Fluence Bioengineering is a producer of high-end LED grow lights for cannabis and indoor agriculture at large. According to field studies from cannabis clients, a Fluence LED uses 40 percent of the energy as a conventional bulb. And because LEDs produce far less heat, the load on the HVAC system was reduced by 35 percent per square foot of growing space.

The trick is convincing anxious new cannabis investors to think past short-term profits toward long-term sustainability. Benjamin Franz is director of research and development for MJardin, a cannabis cultivation management company with more than 500,000 square feet of legal weed in production.

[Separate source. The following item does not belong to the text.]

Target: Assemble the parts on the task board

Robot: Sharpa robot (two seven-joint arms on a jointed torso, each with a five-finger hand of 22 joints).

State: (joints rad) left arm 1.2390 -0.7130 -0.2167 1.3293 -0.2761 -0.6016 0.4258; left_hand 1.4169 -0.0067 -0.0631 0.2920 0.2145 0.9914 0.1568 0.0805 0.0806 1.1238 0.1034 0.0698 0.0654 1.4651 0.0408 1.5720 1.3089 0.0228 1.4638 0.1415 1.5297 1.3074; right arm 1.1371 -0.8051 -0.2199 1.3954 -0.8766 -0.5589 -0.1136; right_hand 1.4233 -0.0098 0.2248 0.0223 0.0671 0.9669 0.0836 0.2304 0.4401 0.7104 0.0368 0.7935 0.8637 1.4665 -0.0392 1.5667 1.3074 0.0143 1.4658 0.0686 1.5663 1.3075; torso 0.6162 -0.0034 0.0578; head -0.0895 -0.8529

"A lot of newer clients are increasingly interested in the energy-efficient technologies, but the minute the see the price tag of some of the lighting solutions, they often reconsider the importance," said Franz.

If the recent price volatility in Colorado is any indication, cannabis growers might be forced to turn to energy efficient technologies simply to cut costs.

"At the beginning of year in Colorado, the price of wholesale flower was $2,000 a pound. Today's it's between $1,000 and $1,200 a pound," said Hade of Scale Energy Solutions. "If you run an energy-efficient facility that can produce the product for five to 10 percent cheaper, those growers are going to win."

Hade himself is a newcomer to the cannabis industry. He and his partners used to work as clean energy consultants in the healthcare sector, until he realized that cannabis cultivation was the perfect match for a sustainable microgrid, Hade's specialty.

"Because of the way the crop is grown, most of the energy in a cultivation facility is being used 24/7/365," said Hade, which results in a stable and predictable electricity load, unusual in any building or factory. "They also have a really big thermal load, and one of best opportunities for energy efficiency in the country today is using waste heat to offset thermal load."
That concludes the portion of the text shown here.